# New Member



## slavikborisov (Sep 10, 2021)

Need member here. Did a little bit a smoking a couple years ago with not much research or know how when I was younger and it came out alright. 
Got a background in welding and fabrication and I am in the process of building a pretty good size insulated smoker powered by two smoke daddy pellet burners as I'd really like to do a few deer  this year. I'm thinking I will post as I go just to give anyone else ideas on a smoker build.  Found lot of good posts on this forum so I decided to join. Got my equipment collection start with grinder, mixer, stuffer and some other toys. Huge fan of everything meat related and always wanted to do it myself.

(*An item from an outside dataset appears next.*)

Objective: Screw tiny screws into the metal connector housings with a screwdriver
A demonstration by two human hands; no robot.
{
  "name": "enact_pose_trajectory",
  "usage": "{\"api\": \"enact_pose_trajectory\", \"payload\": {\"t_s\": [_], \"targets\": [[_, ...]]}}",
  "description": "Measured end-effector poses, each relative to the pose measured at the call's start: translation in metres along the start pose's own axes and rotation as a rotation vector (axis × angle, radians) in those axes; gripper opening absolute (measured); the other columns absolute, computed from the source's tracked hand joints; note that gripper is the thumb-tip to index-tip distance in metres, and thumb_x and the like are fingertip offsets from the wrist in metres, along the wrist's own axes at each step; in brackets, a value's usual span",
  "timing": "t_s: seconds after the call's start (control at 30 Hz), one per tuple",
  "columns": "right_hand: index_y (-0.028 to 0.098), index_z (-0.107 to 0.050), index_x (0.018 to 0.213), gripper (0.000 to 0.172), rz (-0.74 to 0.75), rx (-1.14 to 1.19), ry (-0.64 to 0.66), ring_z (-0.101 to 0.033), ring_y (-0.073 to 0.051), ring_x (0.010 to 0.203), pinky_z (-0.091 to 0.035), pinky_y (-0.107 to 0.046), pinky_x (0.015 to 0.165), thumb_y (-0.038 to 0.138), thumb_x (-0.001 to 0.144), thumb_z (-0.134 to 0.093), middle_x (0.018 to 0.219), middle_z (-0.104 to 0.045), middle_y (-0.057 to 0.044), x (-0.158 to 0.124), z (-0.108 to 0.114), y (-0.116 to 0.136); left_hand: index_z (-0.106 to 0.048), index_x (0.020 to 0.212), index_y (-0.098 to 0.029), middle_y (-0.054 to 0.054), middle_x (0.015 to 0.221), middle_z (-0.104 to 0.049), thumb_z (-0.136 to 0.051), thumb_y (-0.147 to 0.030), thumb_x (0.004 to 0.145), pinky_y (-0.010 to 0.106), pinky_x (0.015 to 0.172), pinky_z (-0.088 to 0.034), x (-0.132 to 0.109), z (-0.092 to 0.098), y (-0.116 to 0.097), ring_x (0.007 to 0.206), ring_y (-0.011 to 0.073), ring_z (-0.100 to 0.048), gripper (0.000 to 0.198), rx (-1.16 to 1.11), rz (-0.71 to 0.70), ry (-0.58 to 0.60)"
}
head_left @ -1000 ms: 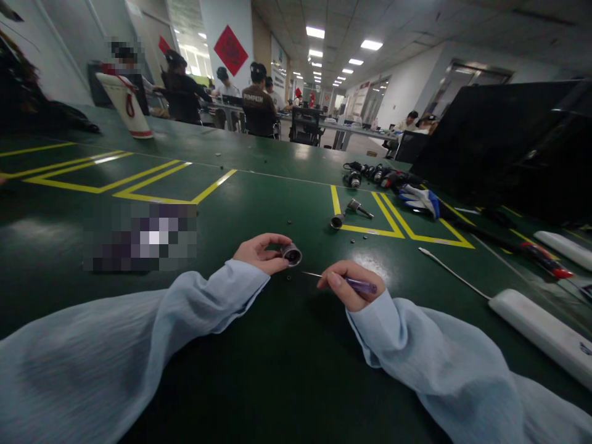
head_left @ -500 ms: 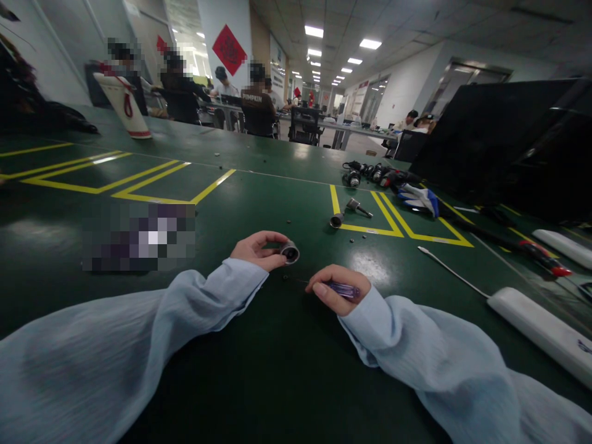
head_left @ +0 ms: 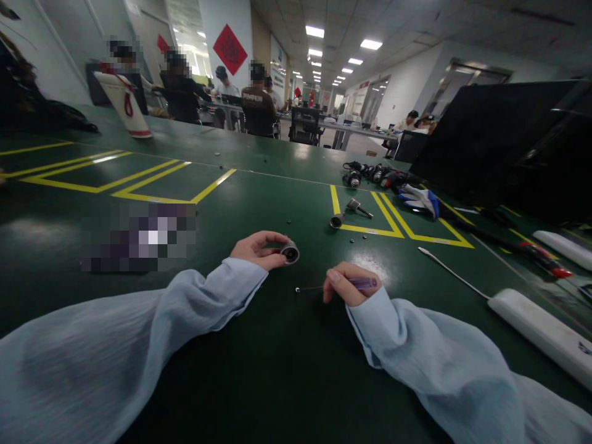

Appreciate all the people on here giving out free honest advice.


----------



## SmokinAl (Sep 10, 2021)

Welcome to the forum!
Glad to have you join us!
Al


----------



## smokeymose (Sep 10, 2021)

Welcome from Indiana!
I'm sure a few fabricators here would like to see your ideas....


----------



## sawhorseray (Sep 10, 2021)

Welcome from Gilbert, AZ! RAY


----------



## pushok2018 (Sep 10, 2021)

Welcome from NorCal!


----------



## DRKsmoking (Sep 10, 2021)

Welcome from Nova Scotia
SMF is the place for some show and tell


slavikborisov said:


> Appreciate all the people on here giving out free honest advice.


And yes there are a lot of great people here , and have helped me a lot

David


----------



## normanaj (Sep 10, 2021)

Welcome from RI.


----------



## 912smoker (Sep 10, 2021)

Welcome to SMF from SE Ga. !
Not a fab guy but lots of em here


----------



## GATOR240 (Sep 10, 2021)

Welcome from N. Western Pa.


----------



## bauchjw (Sep 10, 2021)

Welcome! Can’t wait to see how your build goes!


----------



## kruizer (Sep 10, 2021)

Welcome to SMF from Minnesota.


----------



## Mr. Zorg (Sep 11, 2021)

Welcome from San Antonio Texas!

I'm pretty new to this forum also.


----------



## JLeonard (Sep 11, 2021)

Welcome to the forums from Mississippi. Look forward to your post and pics.
Jim


----------